Я под дождем ходил туда, на это серебристо зеленеющее, лесное поле, расчищенное от валунов, обрамленное замшелыми камнями, видел помятый овес на дальнем краю поля, вымокшую под дождем кучу медвежьего дерьма, глубокие, рваные, глинисто-рыжие следы колес, оставленные телегой, на которой вывезли тушу, круглые дырки от лошадиных копыт, видел и засидку на старой, кустистой ольхе — наскоро связанный, жиденький помостик среди ветвей.

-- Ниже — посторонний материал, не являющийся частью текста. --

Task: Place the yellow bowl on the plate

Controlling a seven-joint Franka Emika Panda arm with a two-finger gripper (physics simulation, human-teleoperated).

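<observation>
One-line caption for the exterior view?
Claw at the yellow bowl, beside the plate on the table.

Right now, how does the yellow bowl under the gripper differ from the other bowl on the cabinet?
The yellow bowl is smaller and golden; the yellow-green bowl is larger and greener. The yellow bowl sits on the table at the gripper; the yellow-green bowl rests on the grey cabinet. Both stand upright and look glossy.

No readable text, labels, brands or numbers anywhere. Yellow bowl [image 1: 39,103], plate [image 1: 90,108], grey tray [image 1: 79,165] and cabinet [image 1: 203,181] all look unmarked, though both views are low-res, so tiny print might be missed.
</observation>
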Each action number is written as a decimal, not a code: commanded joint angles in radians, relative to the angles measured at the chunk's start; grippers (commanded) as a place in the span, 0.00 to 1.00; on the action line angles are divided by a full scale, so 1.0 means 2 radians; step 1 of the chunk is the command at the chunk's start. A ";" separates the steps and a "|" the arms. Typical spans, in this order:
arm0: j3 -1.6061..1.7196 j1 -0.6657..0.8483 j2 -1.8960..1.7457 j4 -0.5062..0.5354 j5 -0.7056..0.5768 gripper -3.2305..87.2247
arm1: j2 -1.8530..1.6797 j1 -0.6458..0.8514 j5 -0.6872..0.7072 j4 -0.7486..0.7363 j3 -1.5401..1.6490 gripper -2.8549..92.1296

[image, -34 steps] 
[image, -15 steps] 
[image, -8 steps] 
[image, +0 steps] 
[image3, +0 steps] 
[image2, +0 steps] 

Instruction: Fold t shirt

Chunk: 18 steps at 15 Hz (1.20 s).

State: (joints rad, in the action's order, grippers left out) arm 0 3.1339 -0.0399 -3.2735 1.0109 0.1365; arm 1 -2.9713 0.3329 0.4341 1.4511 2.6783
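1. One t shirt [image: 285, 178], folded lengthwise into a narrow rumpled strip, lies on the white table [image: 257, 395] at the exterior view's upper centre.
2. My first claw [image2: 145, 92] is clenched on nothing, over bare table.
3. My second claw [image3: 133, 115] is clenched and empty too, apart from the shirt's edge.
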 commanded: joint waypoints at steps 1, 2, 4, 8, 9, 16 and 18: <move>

Подумал, что человек помял и попортил овса больше, чем медведь... Сорвал и сам легкую, зеленую еще метелочку, попробовал на зуб, пососал молочные зерна — сладко. И вдруг как-то очень хорошо, всей душой и сердцем понял бурого своего собрата, представил его себе эдаким лесным ребенком, которому захотелось сладенького, да так захотелось, что никакого терпежу не стало уберечься от соблазна... Вот он, овес-то, светлеет в ночи, манит, щекочет ноздри молочным ароматом... Ах ты, господи! До чего же жалко-то мишку! Как будто не в него, а в меня предательски пальнули с никчемных теперь перекладин среди ветвей. Как же ему больно-то было, бедняге!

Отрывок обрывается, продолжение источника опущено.